The sisters slumped against the bulkhead of the Boeing 747, pretending they were dead.
As five terrorists sprayed the darkened cabin with gunfire and lobbed grenades, someone opened an over-wing exit two rows ahead. Gargi and Giatri Dave, 10- and 13-year-olds traveling home to California alone after visiting family in India, clambered over the seat backs to the open portal.
Gargi stopped, daunted by the two-story drop to the tarmac. Giatri pushed her through, then jumped herself, injuring both feet. Gargi had landed on her head, and as she slipped in and out of consciousness, her hobbled sister dragged her under the plane, clear of the fusillade fired by the gunmen angry that their hijacking had gone awry.
In the 24 years since the Libyan-backed terror attack on Pan Am Flight 73 in Karachi, Pakistan, Gargi has suffered headaches, flashbacks, memory loss and learning problems. Both sisters still bear the psychological scars of the 16-hour siege during which a fellow American was summarily executed before their eyes. Nineteen other passengers died and more than 120 were injured in the chaotic moments before the terrorists were captured.
The ordeal was life-altering and their treatment has been costly. In 2006, the Dave sisters were asked by the law firm of Crowell & Moring to join 176 other surviving passengers, mostly foreign citizens, in a lawsuit seeking compensation from the regime of Libyan strongman Moammar Kadafi, who had been accused of instigating the attack. All pledged to share any monetary recovery and to pay the law firm up to a 35% cut.
In 2008, after years of behind-the-scenes negotiations independent of the Crowell & Moring lawsuit, the U.S. and Libyan governments restored diplomatic relations and agreed to settle all outstanding claims. For the three dozen or so U.S. victims of Pan Am Flight 73, Tripoli provided about $150 million.
Gargi, now a 34-year-old Bay Area lawyer, last year received $3 million. Giatri, a 37-year-old radiation oncologist, is due roughly the same once a U.S. Justice Department agency works through the list of claimants.
But the long-delayed amends by Libya have been cold comfort. The Daves and other American survivors have been compelled to relive the terror in pursuit of the Libyan money, and the law firm and the foreign passengers left out of the bilateral U.S.-Libyan settlement have laid claim to 90% of the Americans' compensation. A tangle of lawsuits and steep attorney fees now threaten to eat up the fund as the fight over who is entitled to it drags on.

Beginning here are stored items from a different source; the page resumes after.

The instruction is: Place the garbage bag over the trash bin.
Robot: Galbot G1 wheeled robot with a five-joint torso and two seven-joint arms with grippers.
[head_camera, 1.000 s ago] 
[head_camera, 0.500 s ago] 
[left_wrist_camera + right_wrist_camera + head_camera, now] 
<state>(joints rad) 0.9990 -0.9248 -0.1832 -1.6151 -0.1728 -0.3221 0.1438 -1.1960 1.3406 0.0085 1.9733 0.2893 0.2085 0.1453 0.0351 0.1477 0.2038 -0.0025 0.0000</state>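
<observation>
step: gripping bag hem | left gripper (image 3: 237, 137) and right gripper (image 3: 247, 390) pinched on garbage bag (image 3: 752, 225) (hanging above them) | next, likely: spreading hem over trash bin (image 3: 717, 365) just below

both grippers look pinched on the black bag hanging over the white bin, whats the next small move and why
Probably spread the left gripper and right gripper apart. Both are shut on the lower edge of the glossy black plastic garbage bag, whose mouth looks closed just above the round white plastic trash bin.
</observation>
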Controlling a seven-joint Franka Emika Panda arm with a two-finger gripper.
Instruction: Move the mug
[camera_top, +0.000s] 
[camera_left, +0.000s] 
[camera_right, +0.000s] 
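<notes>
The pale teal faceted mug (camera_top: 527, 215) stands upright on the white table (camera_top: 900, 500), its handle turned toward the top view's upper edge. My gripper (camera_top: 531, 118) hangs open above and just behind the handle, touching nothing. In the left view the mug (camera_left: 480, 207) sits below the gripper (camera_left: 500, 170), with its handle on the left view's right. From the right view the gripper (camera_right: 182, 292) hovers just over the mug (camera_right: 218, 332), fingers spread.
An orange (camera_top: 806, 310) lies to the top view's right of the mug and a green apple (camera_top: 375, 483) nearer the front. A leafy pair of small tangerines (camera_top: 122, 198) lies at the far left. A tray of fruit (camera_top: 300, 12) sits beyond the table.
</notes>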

The dispute raises complex legal questions and novel issues of terrorism law. Are the American plaintiffs obliged to share their awards with the foreign victims? Are the Crowell & Moring lawyers still entitled to their agreed cut, which could amount to nearly $40 million? Did the foreign nationals have a right to seek redress in U.S. courts because they included a few Americans in their lawsuit?

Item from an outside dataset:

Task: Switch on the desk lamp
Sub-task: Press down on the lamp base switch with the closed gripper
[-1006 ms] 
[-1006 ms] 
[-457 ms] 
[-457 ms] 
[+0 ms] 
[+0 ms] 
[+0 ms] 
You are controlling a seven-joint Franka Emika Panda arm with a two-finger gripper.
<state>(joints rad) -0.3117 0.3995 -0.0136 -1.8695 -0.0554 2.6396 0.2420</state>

"Crowell & Moring is trying to take money it had no role in securing for U.S. victims," said Gargi, who has accused the law firm of luring the U.S. survivors into a contract that is neither legal nor enforceable. She and nine others who have joined her in suing the firm also accuse its lawyers of muzzling dissent with threats of further lawsuits for breach of contract and violating a confidentiality clause of the retainer agreement.

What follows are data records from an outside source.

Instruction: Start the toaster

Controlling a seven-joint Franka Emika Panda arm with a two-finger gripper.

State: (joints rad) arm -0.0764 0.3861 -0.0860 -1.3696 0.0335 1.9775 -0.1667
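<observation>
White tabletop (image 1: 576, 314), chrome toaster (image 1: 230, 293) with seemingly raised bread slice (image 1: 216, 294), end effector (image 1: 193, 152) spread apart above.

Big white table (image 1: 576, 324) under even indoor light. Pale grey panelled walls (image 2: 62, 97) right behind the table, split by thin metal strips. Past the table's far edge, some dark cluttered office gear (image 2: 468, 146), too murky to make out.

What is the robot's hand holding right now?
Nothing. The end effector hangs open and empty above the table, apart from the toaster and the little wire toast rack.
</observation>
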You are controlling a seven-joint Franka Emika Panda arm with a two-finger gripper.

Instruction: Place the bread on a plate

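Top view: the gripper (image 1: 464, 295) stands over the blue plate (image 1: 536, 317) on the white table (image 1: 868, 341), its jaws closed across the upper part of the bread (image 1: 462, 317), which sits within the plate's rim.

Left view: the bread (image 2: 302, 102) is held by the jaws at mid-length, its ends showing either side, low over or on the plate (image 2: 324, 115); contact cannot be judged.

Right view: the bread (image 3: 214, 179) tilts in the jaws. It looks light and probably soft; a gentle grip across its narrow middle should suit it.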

Attorney Gargi has taken leave from private practice to assist the veteran human rights lawyer representing the U.S. survivors in challenging the Crowell & Moring contract. Giatri divides her time between Pasadena and Fresno, leaving the legal quagmire for her younger sister.
"I just don't want to be a victim again," the older sister says with an odd alchemy of defiance and fatigue.
As the Karachi siege wore on, shouting and gunfire frightened 2-year-old Nilay Shah into inconsolable wailing. His terrified mother, Nilima, tried to calm him, to no avail.
"A terrorist came up to my mom and shoved a gun into my stomach and told my mom, 'If you don't shut him up, I'll blow his brains out,' " Nilay said, recounting what his mother, aunt and grandmother, who also survived the hijacking, had told him over the years.
A website manager for the New York Giants, Shah doesn't remember the bloody melee that left his left hand permanently disfigured after being hit by a bullet. But the ordeal still encroaches on his life and work these two dozen years later. He loathes flying, yet must accompany the NFL team on its away games.
"I can't sit on the aisle," he said of a phobia he can only explain as a legacy of the hijacking. "There's medication that the team doctor gives me to ease anxiety, but it's still hard."
With his left pinky and ring finger fused into a useless claw, Shah has trouble gripping a steering wheel or wielding a knife and fork. His injury prevented him from playing sports, leaving him only his job on professional football's sidelines to indulge a love of competition.